Un amico: 'La polizia cercava Giulio da fine dicembre' - La polizia del Cairo conosceva Giulio Regeni, e lo cercò nella sua abitazione di Dokki senza trovarlo alla fine del dicembre scorso. La circostanza, ufficialmente smentita nei verbali di interrogatorio dei condomini del palazzo, è confermata da due diverse nuove fonti a Repubblica, che pubblica anche le dichiarazioni rese in una testimonianza agli investigatori italiani da un amico di Regeni. "L'11 dicembre eravamo insieme in una sala con un centinaio di persone.
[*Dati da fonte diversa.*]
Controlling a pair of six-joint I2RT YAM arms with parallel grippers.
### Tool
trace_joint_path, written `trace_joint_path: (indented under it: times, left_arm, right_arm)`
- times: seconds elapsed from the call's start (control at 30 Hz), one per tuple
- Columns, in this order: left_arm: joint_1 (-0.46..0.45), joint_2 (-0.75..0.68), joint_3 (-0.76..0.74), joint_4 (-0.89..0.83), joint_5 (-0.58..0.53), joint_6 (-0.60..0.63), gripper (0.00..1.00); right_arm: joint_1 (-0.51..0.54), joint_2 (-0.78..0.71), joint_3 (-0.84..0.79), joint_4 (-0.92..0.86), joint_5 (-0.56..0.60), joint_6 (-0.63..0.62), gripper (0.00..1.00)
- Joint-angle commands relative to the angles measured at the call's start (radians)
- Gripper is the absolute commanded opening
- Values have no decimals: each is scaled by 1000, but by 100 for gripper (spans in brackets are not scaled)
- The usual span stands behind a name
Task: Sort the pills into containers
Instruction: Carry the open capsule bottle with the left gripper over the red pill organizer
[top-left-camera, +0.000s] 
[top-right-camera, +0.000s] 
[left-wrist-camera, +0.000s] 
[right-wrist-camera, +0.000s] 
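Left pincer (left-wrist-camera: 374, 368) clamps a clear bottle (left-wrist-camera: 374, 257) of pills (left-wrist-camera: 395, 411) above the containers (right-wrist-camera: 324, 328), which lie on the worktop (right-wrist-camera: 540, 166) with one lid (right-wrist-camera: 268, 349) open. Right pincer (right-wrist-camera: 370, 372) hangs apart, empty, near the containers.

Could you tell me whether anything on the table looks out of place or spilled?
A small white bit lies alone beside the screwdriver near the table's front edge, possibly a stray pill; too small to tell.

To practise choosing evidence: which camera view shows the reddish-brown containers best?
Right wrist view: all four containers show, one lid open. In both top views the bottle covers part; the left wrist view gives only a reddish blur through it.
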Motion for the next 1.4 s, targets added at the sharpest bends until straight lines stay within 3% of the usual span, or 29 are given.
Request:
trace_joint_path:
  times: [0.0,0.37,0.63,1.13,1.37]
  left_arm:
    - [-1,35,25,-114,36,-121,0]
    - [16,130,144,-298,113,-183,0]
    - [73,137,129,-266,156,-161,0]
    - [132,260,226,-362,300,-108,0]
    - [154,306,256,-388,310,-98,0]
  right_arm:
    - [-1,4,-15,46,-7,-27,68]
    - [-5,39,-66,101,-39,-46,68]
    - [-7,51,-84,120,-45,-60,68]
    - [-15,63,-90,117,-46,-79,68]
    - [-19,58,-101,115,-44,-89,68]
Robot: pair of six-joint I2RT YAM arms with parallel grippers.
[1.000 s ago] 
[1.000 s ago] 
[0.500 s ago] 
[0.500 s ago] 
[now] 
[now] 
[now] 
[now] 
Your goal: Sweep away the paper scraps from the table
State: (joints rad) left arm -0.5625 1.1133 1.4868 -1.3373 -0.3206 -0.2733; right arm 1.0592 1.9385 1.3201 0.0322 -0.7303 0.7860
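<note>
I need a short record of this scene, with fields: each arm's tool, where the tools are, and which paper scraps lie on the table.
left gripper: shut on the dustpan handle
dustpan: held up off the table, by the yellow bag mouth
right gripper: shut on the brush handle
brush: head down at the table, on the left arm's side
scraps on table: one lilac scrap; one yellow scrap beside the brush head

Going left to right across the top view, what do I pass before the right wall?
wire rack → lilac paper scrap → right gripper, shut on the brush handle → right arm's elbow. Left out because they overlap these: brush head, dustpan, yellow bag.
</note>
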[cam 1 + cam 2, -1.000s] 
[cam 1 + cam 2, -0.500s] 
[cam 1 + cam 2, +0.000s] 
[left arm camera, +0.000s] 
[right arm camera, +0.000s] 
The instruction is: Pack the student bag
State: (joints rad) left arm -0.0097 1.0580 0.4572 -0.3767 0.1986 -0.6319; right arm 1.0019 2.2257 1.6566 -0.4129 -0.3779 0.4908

L'assemblea era stata convocata da una Ong che si occupa di diritti dei lavoratori per riunire il fronte dei sindacati indipendenti", ha raccontato l'amico di Regeni ai nostri investigatori. "Non si trattava di una riunione particolarmente a rischio. Anzi. La notizia era circolata anche sulla stampa nei giorni precedenti, ed erano presenti anche diversi giornalisti. Una cosa però ci inquietò. Giulio si accorse che durante la riunione era stato fotografato da una ragazza egiziana, con un telefonino. Pochi scatti. Strano. Ne parlammo a lungo. Una delle possibilità è che fossero presenti informatori delle forze di sicurezza". Due settimane dopo, secondo le fonti, la polizia cercò Regeni nella sua abitazione senza trovarlo, in un caso minacciando la perquisizione. Come spiega l'amico del ricercatore italiano, "il giorno della scomparsa di Giulio era il 25 gennaio, anniversario di piazza Tahrir, bastava uscire di casa per incappare in un controllo. Nelle settimane precedenti c'era stato un clima di tensione e paranoia fortissimo, non solo nei confronti degli attivisti. C'erano stati controlli a tappeto negli appartamenti abitati da stranieri. Nel clima di paranoia e xenofobia è possibile che alcuni corpi, reparti, gruppi, abbiano scambiato Giulio, il suo lavoro, chissà per cosa. A volte basta essere stranieri e parlare arabo per destare sospetti". L'amico, insieme ad altre persone vicine a Regeni, fu convocato la sera del 3 febbraio nella stazione di polizia di Dokki, all'insaputa dell'ambasciata. "Seppi quella sera della morte di Giulio. Me lo comunicarono nella sala d'attesa del commissariato", ha raccontato. "Mi avevano convocato 'per farmi alcune domande'. Mi interrogarono in sei, forse sette. Non c'erano magistrati. Cominciarono a chiedermi di Giulio, dei suoi studi, delle sue relazioni al di fuori della ragazza con cui stava, se facesse uso di sostanze stupefacenti".